> What this task involves: Everything from the line with "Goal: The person" down to the last line of the material below must be written out exactly. Leave out all other lines.

> Dataset content:
---------------

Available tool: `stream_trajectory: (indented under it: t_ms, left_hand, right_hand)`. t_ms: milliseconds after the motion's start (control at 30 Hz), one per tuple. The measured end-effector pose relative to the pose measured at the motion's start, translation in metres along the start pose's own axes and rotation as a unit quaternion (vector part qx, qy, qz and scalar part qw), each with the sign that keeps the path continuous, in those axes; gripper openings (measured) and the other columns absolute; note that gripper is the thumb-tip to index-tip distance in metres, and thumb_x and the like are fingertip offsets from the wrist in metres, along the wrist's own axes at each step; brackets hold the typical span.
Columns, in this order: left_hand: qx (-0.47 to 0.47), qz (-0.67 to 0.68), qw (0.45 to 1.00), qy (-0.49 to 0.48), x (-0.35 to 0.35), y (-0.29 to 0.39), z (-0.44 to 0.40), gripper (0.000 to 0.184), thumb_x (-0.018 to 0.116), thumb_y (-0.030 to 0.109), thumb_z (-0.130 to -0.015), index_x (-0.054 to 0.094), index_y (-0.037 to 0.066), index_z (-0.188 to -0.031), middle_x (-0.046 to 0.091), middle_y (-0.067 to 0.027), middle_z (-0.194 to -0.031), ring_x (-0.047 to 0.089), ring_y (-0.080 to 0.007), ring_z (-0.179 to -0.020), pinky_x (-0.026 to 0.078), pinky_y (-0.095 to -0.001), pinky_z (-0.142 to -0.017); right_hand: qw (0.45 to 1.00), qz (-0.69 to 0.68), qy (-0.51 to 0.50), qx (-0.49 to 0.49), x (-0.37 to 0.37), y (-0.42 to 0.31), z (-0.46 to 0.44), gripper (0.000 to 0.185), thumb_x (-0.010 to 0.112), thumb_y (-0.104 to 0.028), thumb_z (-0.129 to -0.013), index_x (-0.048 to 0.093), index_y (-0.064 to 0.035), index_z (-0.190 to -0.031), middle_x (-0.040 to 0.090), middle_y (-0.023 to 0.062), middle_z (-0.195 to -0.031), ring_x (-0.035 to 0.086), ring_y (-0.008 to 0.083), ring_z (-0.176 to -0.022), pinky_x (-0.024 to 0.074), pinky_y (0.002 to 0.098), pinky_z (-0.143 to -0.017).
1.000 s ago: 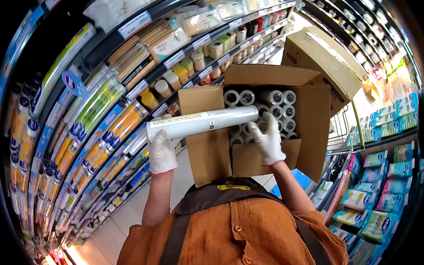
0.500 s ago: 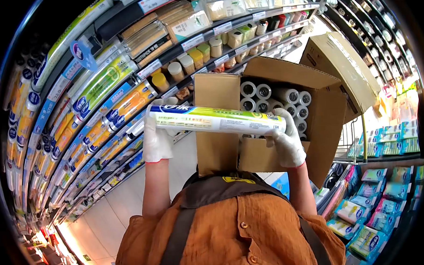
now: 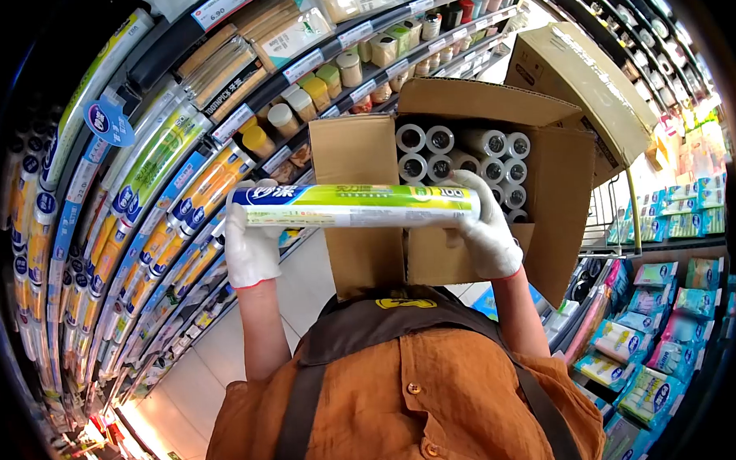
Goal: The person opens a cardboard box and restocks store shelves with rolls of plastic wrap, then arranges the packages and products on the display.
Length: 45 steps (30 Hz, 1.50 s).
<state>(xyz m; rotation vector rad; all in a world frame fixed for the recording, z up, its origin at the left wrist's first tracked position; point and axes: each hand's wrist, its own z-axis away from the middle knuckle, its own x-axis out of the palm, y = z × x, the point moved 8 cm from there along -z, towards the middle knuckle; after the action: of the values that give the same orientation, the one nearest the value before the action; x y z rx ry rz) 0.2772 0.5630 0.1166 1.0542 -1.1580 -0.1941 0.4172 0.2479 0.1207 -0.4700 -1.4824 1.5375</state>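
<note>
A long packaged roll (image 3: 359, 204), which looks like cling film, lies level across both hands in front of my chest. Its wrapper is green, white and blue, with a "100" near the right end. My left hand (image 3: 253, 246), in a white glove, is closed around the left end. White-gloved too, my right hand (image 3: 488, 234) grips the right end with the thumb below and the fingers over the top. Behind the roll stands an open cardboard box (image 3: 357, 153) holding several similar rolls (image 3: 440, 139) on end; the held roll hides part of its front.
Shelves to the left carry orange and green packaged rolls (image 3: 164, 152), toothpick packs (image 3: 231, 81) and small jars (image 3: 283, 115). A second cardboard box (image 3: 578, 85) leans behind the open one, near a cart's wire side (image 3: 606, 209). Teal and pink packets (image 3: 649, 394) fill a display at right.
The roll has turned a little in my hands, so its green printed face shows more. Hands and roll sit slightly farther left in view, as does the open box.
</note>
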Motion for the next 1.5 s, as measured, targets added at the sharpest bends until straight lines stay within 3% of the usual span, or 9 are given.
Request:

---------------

> Answer box:
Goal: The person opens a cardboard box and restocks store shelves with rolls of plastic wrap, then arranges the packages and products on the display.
Length: 45 steps (30 Hz, 1.50 s).
<state>(xyz m; rotation vector rad; all in a world frame fixed for the recording, z up, its origin at the left wrist's first tracked position; point and axes: each hand's wrist, its own z-axis away from the middle knuckle, its own x-axis out of the palm, y = z × x, the point moved 8 cm from there along -z, towards the middle knuckle; after the action: of the values that give the same orientation, the one nearest the value before the action; x y z rx ry rz) 0.2772 0.5630 0.1166 1.0542 -1.1580 -0.1941 0.4172 0.2479 0.1207 -0.4700 -1.4824 1.5375</state>
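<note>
A long packaged roll (image 3: 359, 204), which looks like cling film, lies level across both hands in front of my chest. Its wrapper is green, white and blue, with a "100" near the right end. My left hand (image 3: 253, 246), in a white glove, is closed around the left end. White-gloved too, my right hand (image 3: 488, 234) grips the right end with the thumb below and the fingers over the top. Behind the roll stands an open cardboard box (image 3: 357, 153) holding several similar rolls (image 3: 440, 139) on end; the held roll hides part of its front.
Shelves to the left carry orange and green packaged rolls (image 3: 164, 152), toothpick packs (image 3: 231, 81) and small jars (image 3: 283, 115). A second cardboard box (image 3: 578, 85) leans behind the open one, near a cart's wire side (image 3: 606, 209). Teal and pink packets (image 3: 649, 394) fill a display at right.
The roll has turned a little in my hands, so its green printed face shows more. Hands and roll sit slightly farther left in view, as does the open box.
</note>
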Motion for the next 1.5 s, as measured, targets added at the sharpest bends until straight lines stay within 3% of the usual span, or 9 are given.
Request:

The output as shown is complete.